Within the year, ColonFlag found 100 individuals in the precancerous stage and 11 with active colon cancer.
None of the 111 individuals had received a colonoscopy or been tested for blood in stool. Without Medial’s screening, they would have had no way of knowing they had cancer or were at risk until they suffered signs and symptoms of the disease.
The system works by analyzing millions of records, then cross-referencing them with computerized medical knowledge, known trends and similar cases to produce a patient-specific prediction.
Moreover, it utilizes “machine-learning” artificial intelligence that learns from accumulated data and past results and turns that knowledge into information about what actions are needed.
Since the first trial with Maccabi, Medial has begun using its platform in the United States, the United Kingdom and Poland.
“When we ran the platform on English medical records we also reached the same results.
The English are different from Israelis in genetics and in nutrition and environment, and we still reached the same results. We ran in the US and got the same results. In Poland, also the same results.
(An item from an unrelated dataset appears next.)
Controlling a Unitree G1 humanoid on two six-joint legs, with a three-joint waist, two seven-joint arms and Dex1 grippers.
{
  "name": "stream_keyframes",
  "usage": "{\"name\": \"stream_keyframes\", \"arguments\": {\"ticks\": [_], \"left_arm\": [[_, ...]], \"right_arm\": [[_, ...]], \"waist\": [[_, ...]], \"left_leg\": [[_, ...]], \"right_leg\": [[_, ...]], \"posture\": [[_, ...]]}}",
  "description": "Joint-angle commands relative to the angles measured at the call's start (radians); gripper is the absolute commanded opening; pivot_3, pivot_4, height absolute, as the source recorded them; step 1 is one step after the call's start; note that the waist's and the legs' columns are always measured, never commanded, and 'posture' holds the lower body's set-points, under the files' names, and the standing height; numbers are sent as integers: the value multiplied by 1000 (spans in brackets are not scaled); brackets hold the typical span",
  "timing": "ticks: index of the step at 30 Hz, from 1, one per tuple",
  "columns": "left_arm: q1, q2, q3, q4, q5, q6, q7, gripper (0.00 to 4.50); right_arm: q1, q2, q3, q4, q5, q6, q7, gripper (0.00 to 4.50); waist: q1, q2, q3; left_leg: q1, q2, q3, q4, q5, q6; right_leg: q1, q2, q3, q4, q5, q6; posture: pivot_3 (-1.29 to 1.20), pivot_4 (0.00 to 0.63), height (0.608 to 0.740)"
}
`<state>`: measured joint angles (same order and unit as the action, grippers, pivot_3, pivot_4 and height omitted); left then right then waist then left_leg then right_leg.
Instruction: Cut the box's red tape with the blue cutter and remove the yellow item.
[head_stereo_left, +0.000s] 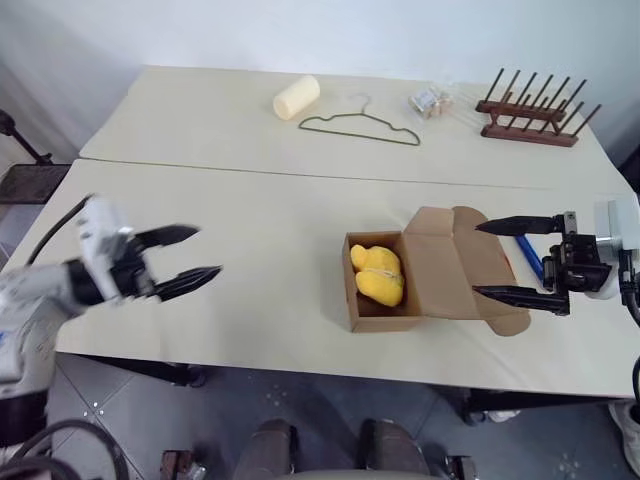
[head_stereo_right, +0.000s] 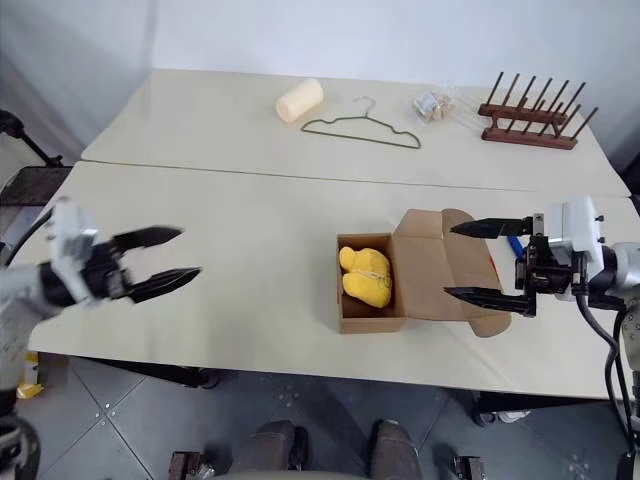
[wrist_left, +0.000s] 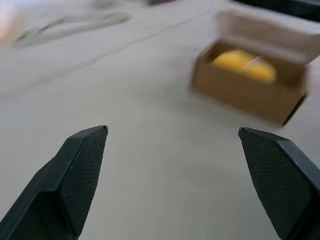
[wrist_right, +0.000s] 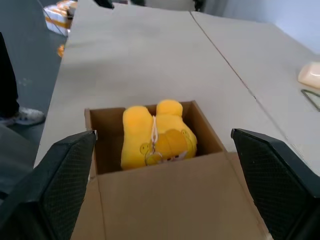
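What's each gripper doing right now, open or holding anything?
Left gripper: open, empty, over bare table left of the box.
Right gripper: open, empty, over the box's open flap.

Open box on a wide table, with bare tabletop around most of it.

The box (head_stereo_left: 385, 305) sits near the table's (head_stereo_left: 250, 250) front edge, lid flaps folded back to the robot's right, so the yellow item (head_stereo_left: 379, 274) inside lies uncovered from above. Wide bare surface separates it from the left gripper (head_stereo_left: 190, 257) (fingers spread). The right gripper (head_stereo_left: 500, 260), also spread, hangs over the flaps, with the blue cutter (head_stereo_left: 528, 256) beside it. A cream roll (head_stereo_left: 296, 97), wire hanger (head_stereo_left: 360, 125) and wooden rack (head_stereo_left: 532, 108) line the far edge.
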<state>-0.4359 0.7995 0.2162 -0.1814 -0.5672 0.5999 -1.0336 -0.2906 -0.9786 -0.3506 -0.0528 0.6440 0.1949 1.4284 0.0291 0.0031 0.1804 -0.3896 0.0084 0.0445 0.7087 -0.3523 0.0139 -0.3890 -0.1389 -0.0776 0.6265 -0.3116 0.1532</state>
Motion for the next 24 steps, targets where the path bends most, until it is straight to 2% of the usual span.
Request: {"name": "stream_keyframes", "arguments": {"ticks": [1,4,7,10,16,21,24], "left_arm": [[-210,-33,-190,34,43,116,15,4460],[-448,-118,-422,134,153,183,-7,4460],[-613,-204,-572,243,237,253,-6,4460],[-742,-299,-709,349,311,224,-72,4460],[-825,-460,-863,578,473,88,-97,4460],[-836,-502,-926,627,537,51,-195,4460],[-847,-527,-931,696,583,5,-207,3849]], "right_arm": [[11,-42,-112,-57,15,15,-51,4500],[118,-67,-210,-138,30,62,-57,4500],[225,-63,-285,-231,54,126,-75,4500],[346,-33,-354,-352,95,203,-113,4500],[485,58,-414,-471,90,217,-203,4500],[527,104,-424,-535,118,227,-283,4500],[519,104,-418,-547,137,234,-316,4500]], "waist": [[-5,0,0],[-4,0,0],[-4,-1,1],[-2,-3,2],[0,-3,2],[-3,-4,2],[-1,-4,2]], "left_leg": [[0,0,1,0,0,0],[0,1,7,-2,0,-1],[0,2,12,-3,0,-1],[0,3,14,-4,0,-1],[0,3,16,-4,0,0],[0,3,17,-5,0,0],[0,3,17,-5,0,0]], "right_leg": [[0,1,0,0,0,0],[-1,4,0,0,0,0],[-2,5,1,-1,0,0],[-3,6,2,-2,0,0],[-3,6,3,-4,0,0],[-4,6,5,-4,0,0],[-4,6,5,-4,0,0]], "posture": [[0,150,740],[0,150,740],[0,150,740],[0,150,740],[0,150,740],[0,150,740],[0,150,740]]}}
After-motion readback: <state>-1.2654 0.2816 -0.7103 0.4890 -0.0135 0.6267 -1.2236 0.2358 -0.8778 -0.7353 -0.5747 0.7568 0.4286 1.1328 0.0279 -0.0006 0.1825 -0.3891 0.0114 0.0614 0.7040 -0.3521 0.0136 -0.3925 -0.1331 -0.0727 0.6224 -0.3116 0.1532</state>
The algorithm works everywhere the same way,” Ariely said.
Medial has developed predictors for 100 different conditions such as colon cancer, stomach cancer, diabetes, sepsis and organ dysfunction, he added.
“We developed 100 different predictors for 100 different diseases and medical conditions that cause the most suffering, cost the most, and can result in death. Right now only the ColonFlag predictor is in use [by medical providers], as the deployment of these platforms still needs to go through several hurdles, mainly, that doctors are used to working in a certain way, and this system is entirely different in nature to traditional medical practices,” Ariely said.